Nrama: Some of the OEL books have ended up online, through TOKYOPOP.com. How has that been going?
Pavia: We’ve exposed these artists and series to a much greater audience than any print edition could, and the traffic and views has been extremely encouraging. We do understand that people want print editions, and we’re working to incorporate a print-on-demand option for all of these titles. We should have news very soon.
Nrama: Is TOKYOPOP pursuing any other alternative methods of putting our your titles?
Pavia: Indeed. We have plans for digital editions for many titles. As I mentioned earlier, the technological landscape is evolving faster than anyone can keep up with it. For TOKYOPOP -- and any media business, for that matter -- to navigate these waters between digital and print successfully, the timing and degree of digital product (iPhone app and products released digitally on other mobile and online platforms) penetration are essential.
Nrama: Can you tell us more about the latter?
Pavia: We’ve already released a number of manga on the iPhone; recently we offered a free download of DramaCon iPhone manga on iTunes, and we have scores of other series available. We have plans for a more significant rollout, and have partners with whom we’re in advanced discussion about those plans, and we’ll see something soon.
Nrama: There's been considerable talk about the "print-on-demand initiative" TOKYOPOP has announced is being worked on. Have you got anything concrete you can talk about yet?
Pavia: Yes, and we should have an announcement in the next two months. We’re testing the whole process to ensure that it’s seamless to the consumer.
Recently I’ve seen TOKYOPOP focus less on older, classic manga and more on newer books being created.

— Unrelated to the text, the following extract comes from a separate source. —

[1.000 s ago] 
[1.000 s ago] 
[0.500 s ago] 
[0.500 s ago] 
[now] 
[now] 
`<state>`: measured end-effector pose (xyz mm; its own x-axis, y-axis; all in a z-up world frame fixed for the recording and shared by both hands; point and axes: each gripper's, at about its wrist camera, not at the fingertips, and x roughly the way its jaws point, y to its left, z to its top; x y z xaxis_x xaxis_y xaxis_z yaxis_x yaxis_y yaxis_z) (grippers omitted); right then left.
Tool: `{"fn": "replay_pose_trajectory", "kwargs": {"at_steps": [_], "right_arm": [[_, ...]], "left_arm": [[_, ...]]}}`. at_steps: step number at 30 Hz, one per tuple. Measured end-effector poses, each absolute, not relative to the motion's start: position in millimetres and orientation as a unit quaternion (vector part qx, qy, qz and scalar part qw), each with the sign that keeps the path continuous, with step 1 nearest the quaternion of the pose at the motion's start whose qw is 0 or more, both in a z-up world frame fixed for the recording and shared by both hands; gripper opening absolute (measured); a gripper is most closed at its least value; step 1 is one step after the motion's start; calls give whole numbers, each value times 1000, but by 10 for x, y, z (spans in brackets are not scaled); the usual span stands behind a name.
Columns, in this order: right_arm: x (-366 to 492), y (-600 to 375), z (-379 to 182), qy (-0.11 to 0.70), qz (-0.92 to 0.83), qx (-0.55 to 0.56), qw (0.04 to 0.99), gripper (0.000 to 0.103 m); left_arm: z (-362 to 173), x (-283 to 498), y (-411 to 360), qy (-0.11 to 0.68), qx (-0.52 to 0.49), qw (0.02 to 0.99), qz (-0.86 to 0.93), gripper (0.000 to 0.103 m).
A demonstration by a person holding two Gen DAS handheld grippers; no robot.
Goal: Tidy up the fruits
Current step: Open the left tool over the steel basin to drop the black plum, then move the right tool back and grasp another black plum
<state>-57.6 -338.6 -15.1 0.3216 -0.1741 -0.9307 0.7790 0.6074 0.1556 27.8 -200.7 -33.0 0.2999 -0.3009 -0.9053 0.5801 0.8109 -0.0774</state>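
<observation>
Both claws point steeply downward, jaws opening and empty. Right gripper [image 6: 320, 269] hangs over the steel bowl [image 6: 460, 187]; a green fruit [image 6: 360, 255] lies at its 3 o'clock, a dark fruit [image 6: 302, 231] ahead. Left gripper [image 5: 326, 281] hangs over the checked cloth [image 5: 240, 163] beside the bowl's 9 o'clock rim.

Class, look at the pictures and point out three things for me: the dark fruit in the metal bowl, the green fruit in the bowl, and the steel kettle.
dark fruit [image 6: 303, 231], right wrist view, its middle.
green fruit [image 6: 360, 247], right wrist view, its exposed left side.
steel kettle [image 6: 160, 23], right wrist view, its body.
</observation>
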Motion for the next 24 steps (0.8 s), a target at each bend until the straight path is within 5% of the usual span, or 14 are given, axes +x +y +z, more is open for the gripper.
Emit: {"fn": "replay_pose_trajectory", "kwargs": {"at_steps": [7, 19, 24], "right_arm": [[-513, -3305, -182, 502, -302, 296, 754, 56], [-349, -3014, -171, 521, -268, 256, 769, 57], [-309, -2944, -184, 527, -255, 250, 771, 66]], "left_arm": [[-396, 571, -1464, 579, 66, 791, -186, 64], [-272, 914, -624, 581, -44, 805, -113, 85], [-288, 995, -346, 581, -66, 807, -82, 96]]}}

What was the decision behind this?
Pavia: Some of our older series came to an end, including GTO and Battle Royale, while we’ve caught up to the Japanese release of other “classics,” such as Sgt. Frog and DNA Angel. And you’ve most likely seen the announcement that we were not allowed to complete older series such as Rave Master, Samurai Deeper Kyo, Kindaichi and others because Kodansha decided let the existing contracts with TOKYOPOP expire on all manga series that they had licensed to us. We had been prepared for this, and given the challenges of the book retail market, our decision to publish fewer, better series was well timed.
Nrama Has TOKYOPOP’s relationship with Kodanasha completely wrapped up and gone kaput?
Pavia For manga, our relationship is over. We still publish The Twelve Kingdoms novels, which are performing quite well for us. I’m interested to see how Kodansha adapts to the U.S marketplace; I’m very fond of Suga-san, and hope to take her to the Lemon Ice King of Corona Queens, to welcome her to New York, once she’s settled into town.
Nrama: And before we go, speaking in general, how would you describe the relationship between TOKYOPOP and other manga publishers in America?
Pavia: I have friends at all of the houses, and I view our collective success with a rising-tide-raises-all-ships perspective. We’ve done some cross promotions with other publishers where it involves shared artists or brands, and we all see one another at comic con -- a few even buy me drinks.